Non è un giudizio sia chiaro, semplicemente non mi va, e non sono un cavaliere senza macchia né paura, sono solo fatto così.
Poi Pattaya è pieno di pensionati italiani che vivono bene ed escono con 20enni, e non ho  nulla contro di loro.
Io prediligo gli USA.
Diversa mentalità, diverso approccio al sesso, diverso approccio alle relazioni sociali in genere.
Gli Spring Break sono un esempio eclatante,
E la bilancia è molto più  equilibrata e mi sento a mio agio.
 
 
4 b.  Nel mio caso la risposta non va suddivisa secondo le tipologie Food/Tribe/Blood perchè sono fuse insieme.
Senza scendere nello specifico.
Svolgo un lavoro di gestione di reti commerciali worldwide. 
Viaggio molto , ma ho anche periodi stanziali a casa in Italia.
Ho messo a frutto le mie lauree ed ho incrementato il mio know how intraprendendo un percorso lavorativo che essendosi evoluto nel tempo soddisfa in pieno il mio FOOD.
Il food si fonde col Tribe ho una rete di sociale capillare diffusa in 5 continenti che coltivo ed implemento da decenni. Alcuni dei miei principali business partner sono anche miei cari amici al di fuori dal contesto lavorativo.
E tutto questo si fonde col Blood ho una identità sessuale definita e consapevole mi sento realizzato ma so che posso migliorare ancora molto e che tutte le persone che incontri, indipendentemente dal loro status, possono insegnarti qualcosa. Apertura mentale consapevolezza e conoscenza del mondo.
 
P.S.: fatti un orologio automatico, però! ;)
Ho un Patek Philippe ed un Panerai ma non li uso
  • Grazie! 1
Marco_drake
Inviato
1 ora fa, Celeste ha scritto:

La vita non aspetta i risultati delle proprie due diligence.

Il mondo è pieno di disparità e situazioni sbilanciate. Se si parte con il presupposto di trovare una persona perfettamente speculare a noi, si combinerà poco a livello sentimentale…

Sai quante volte, nelle varie relazioni, mi sarà capitato di pensare che sarebbe stato preferibile per me essere anch’io del Nord Italia, ricca, con i genitori generosi, con un posto di lavoro X, con delle proprietà immobiliari mie, con 10 fratelli, figlia unica, con molto tempo libero, con una vita totalmente impegnata, e tutto e il contrario di tutto?

Semplicemente, si tenterà di ovviare ai potenziali sbilanciamenti e storture di potere con dei correttivi o premunendosi in una certa maniera. Non serve buttare via il bambino insieme all’acqua sporca.

D’altra parte, prima o poi toccherà anche a noi, personalmente, di trovarci nel braccio buono della bilancia, per una circostanza o per un’altra e allora capiremo l’avventatezza di certi pregiudizi… 

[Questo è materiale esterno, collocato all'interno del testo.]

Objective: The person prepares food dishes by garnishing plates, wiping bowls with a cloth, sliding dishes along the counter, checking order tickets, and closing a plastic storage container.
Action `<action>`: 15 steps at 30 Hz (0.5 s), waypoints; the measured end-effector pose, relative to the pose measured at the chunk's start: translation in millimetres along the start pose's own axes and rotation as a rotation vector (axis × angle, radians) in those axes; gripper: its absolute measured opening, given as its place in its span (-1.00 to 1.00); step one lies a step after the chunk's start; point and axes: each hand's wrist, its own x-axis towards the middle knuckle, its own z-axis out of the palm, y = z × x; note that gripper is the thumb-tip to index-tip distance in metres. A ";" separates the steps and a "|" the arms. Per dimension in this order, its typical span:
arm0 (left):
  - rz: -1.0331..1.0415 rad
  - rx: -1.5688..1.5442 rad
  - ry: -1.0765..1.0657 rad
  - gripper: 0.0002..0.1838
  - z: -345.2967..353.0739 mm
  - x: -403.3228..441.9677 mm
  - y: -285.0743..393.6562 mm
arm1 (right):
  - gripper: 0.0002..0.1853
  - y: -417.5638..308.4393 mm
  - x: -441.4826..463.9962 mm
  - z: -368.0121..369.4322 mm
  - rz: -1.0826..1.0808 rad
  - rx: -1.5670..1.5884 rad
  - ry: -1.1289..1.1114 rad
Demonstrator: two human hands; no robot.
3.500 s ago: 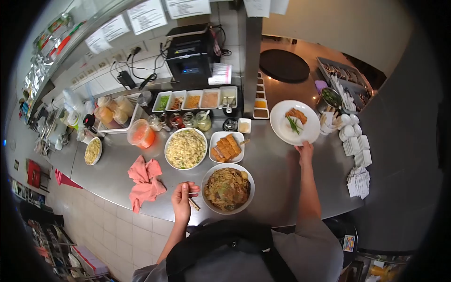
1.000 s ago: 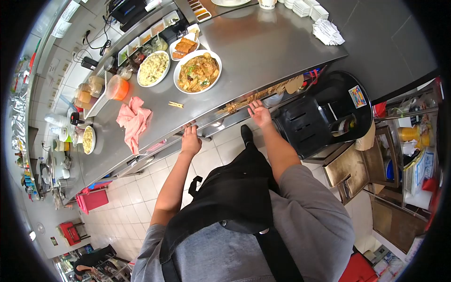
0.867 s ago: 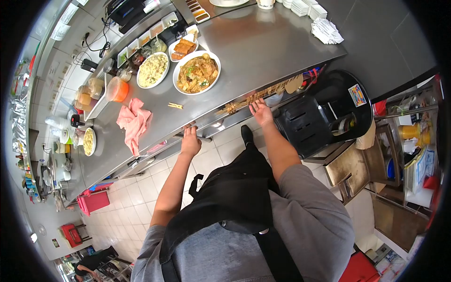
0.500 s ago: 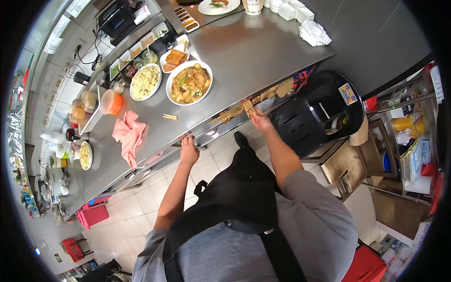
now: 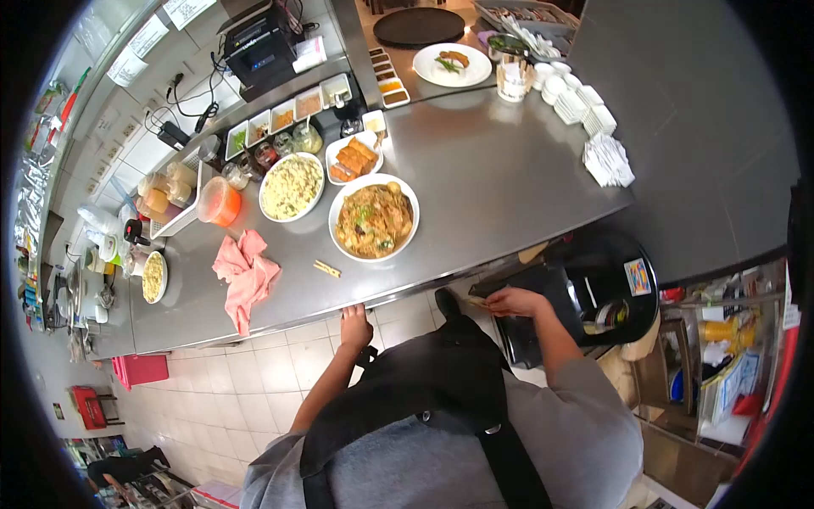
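Small tan piece (image 5: 478, 303) is pinched in the right hand's (image 5: 515, 302) narrow grip, beyond the surface's (image 5: 483, 153) front edge; left hand (image 5: 356, 326) at that edge, grip unclear.

A white tiled wall (image 5: 193, 61) stands at far left behind the steel counter (image 5: 483, 182), beside a metal post (image 5: 349, 51) and a brown ledge (image 5: 397, 63) in warm light. Pale, shiny floor tiles (image 5: 263, 373) spread at near left, around a pink bin (image 5: 142, 371); crowded shelves (image 5: 687, 441) stand near right.
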 end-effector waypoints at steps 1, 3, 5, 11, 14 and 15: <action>0.016 0.022 0.031 -0.50 8.8 4.1 -3.2 | -0.74 -43.0 -39.5 5.1 -0.024 0.047 -0.029; -0.013 0.026 0.042 -0.53 13.5 11.2 -0.7 | -0.72 -112.2 -78.9 -12.6 -0.279 -0.100 -0.121; -0.042 0.031 0.047 -0.56 22.8 13.0 -1.0 | -0.76 -178.0 -92.4 -35.9 -0.388 -0.056 -0.035; -0.205 -0.235 0.080 -0.45 7.3 1.6 19.7 | -0.71 -354.1 -13.7 -142.2 -0.649 -0.429 0.409; -0.065 -0.204 0.341 -0.29 6.6 -28.8 30.6 | -0.79 -407.0 65.3 -192.5 -0.753 -0.854 0.757; -0.086 -0.209 0.346 -0.29 19.0 -39.7 32.3 | -0.80 -422.9 86.3 -201.5 -0.667 -1.190 0.908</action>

In ogni caso, a prescindere dalla questione età, resto dell’idea che la fissazione di una parità contributiva della coppia (quanto a personalità, capacità economiche, intellettive, valoriali, emozionali, ecc.) sia un’idealizzazione pericolosa, che rischi di falsare le aspettative collettive.

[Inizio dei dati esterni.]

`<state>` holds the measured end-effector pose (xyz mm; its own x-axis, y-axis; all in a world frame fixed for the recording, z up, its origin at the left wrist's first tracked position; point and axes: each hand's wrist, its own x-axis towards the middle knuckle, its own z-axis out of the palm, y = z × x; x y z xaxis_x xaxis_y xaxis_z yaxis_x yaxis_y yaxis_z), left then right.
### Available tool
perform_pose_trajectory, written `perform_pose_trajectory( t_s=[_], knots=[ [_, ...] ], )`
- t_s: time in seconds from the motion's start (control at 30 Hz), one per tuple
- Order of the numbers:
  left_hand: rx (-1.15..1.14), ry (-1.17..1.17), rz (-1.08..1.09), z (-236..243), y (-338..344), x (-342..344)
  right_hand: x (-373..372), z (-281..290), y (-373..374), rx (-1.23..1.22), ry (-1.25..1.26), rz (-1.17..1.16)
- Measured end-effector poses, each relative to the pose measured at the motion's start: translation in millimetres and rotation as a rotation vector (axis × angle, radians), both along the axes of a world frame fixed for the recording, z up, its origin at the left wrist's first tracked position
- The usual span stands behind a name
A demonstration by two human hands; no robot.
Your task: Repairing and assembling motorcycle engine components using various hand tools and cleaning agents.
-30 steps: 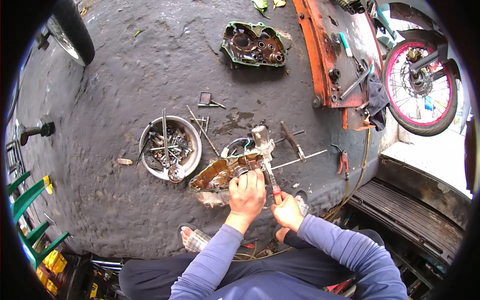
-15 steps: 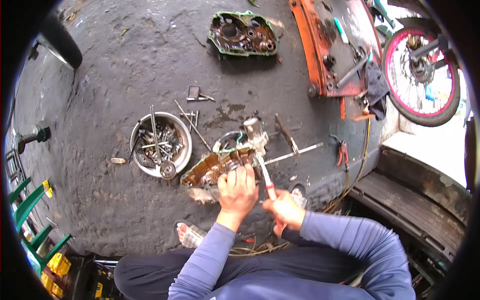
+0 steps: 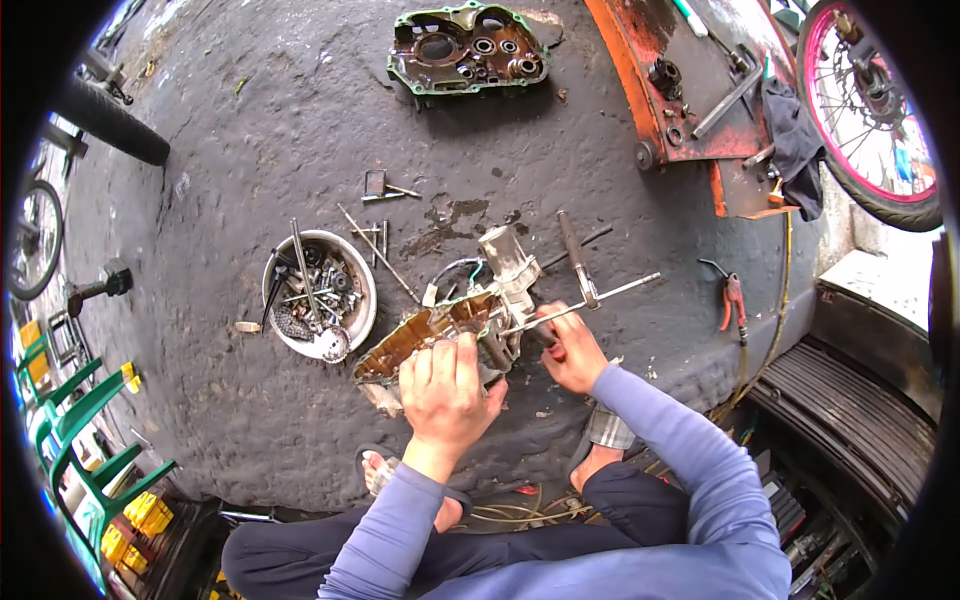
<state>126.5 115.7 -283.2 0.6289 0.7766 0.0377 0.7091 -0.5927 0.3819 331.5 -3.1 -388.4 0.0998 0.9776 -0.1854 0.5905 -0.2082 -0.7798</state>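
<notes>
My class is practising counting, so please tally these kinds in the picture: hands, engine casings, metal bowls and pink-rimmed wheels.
Hands: 2 (left hand, right hand)
Engine casings: 2 (near casing, far casing)
Metal bowl: 1
Pink-rimmed wheel: 1
Total: 6

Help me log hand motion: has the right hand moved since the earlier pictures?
Yes: judged against the metal bowl, the right hand has moved forward, toward the top of the picture.

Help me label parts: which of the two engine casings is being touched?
The lower casing, under the left hand; the upper casing lies apart, untouched.
</notes>
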Motion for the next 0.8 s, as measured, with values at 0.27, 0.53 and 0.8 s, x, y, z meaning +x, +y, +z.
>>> perform_pose_trajectory(
  t_s=[0.27,0.53,0.8],
  knots=[
    [0.105,0.029,0.014,-6.2,-4.7,10.8,81.6,79.9,-66.8,-0.538,0.135,0.202],
    [0.147,0.081,0.037,0.2,-5.4,5.7,158.8,101.2,-65.7,-0.828,0.386,0.213],
    [0.117,0.145,0.016,8.4,-2.3,15.4,67.3,15.7,-69.1,-0.294,0.191,0.115]
  ],
)
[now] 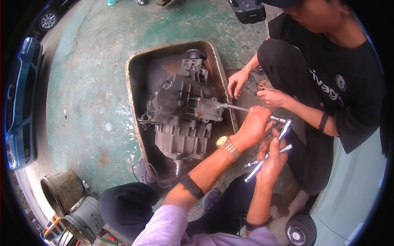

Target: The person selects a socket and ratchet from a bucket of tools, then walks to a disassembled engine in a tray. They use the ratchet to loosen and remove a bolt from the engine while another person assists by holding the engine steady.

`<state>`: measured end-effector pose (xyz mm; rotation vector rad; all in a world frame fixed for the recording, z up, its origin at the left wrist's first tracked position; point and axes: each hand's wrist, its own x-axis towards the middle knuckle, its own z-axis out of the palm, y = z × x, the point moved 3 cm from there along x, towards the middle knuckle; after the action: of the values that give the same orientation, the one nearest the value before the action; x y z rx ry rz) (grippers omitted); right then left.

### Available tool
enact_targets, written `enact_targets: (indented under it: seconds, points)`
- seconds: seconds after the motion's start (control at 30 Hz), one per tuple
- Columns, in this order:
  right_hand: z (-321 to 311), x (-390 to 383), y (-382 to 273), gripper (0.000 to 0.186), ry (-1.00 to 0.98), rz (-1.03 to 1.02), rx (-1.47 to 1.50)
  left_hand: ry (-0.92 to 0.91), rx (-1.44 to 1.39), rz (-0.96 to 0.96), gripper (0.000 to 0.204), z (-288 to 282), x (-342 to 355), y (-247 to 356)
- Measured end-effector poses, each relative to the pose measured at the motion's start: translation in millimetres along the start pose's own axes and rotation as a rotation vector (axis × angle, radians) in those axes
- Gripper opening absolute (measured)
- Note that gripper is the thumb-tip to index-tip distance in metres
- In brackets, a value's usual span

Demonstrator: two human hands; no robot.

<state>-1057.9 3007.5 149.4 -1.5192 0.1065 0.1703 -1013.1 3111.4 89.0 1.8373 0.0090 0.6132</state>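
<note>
A grey cast gearbox lies in a rusty metal tray in front of me, with a long metal rod sticking out from its right side. My left hand, wearing a watch at the wrist, is closed on a silver socket piece near the rod's outer end. Below it my right hand grips a ratchet and a second silver bar, which crosses the ratchet's handle. The ratchet's head is at the socket piece; whether they are joined is unclear.
A co-worker in black squats at the right, their hands by the tray's edge. Dirty buckets stand at lower left, a blue car at the far left, a wheel at lower right and a black case at the top.
</note>
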Motion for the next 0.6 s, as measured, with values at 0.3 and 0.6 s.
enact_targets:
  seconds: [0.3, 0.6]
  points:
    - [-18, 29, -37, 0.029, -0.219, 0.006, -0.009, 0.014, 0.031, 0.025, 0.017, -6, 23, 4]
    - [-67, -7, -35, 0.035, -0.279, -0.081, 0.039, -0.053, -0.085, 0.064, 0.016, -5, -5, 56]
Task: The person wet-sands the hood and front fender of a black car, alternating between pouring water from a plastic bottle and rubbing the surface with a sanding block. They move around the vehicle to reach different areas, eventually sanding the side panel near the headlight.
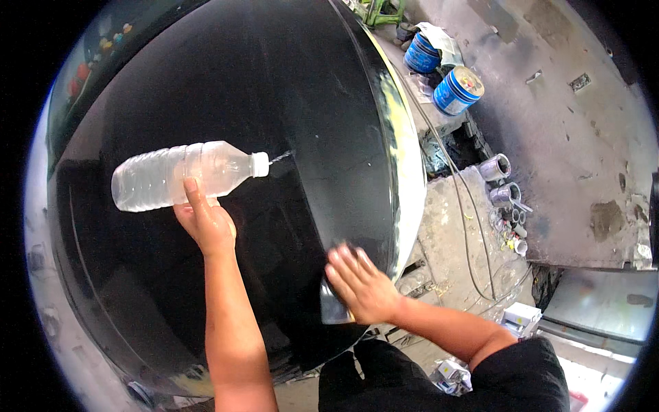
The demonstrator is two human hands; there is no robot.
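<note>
My left hand [208,223] is closed around a clear plastic bottle [154,180] with a white cap. The bottle lies nearly level above a glossy black car panel [226,75], and a thin stream of water [281,157] leaves its cap toward the right. My right hand [364,285], slightly blurred, presses flat on the panel's near right part with its fingers stretched out. Beneath that palm is a thin grey sheet [335,307] that looks like sandpaper, one corner sticking out to the left. The panel's right edge [397,130] shows pale yellow and white patches.
Blue paint cans [454,93] stand beyond the panel's right edge. A hose or cable [473,264] loops across the concrete floor. Several metal cups [495,167] line the grey wall's base. A green stool [382,12] is at the top; a white box [519,317] sits lower right.
</note>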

Non tutto può esser diviso in maniera equanime, né si può dare lo stesso apporto in maniera costante. 

La vita poi è lunga: neppure diventare care giver del proprio compagno di vita potrebbe esser considerato paritario a occhi terzi… e allora? 
 

Solo la coppia stessa, alla fin fine, è veramente in grado di misurare e definire il proprio rapporto.

Bellissimo intervento. Non capisco nemmeno io la volontà di rendere tutto paritario, quando la bellezza (e la brutalità) della vita è proprio nella diversità di ogni cosa che mai è uguale ad altre e nemmeno a se stessa.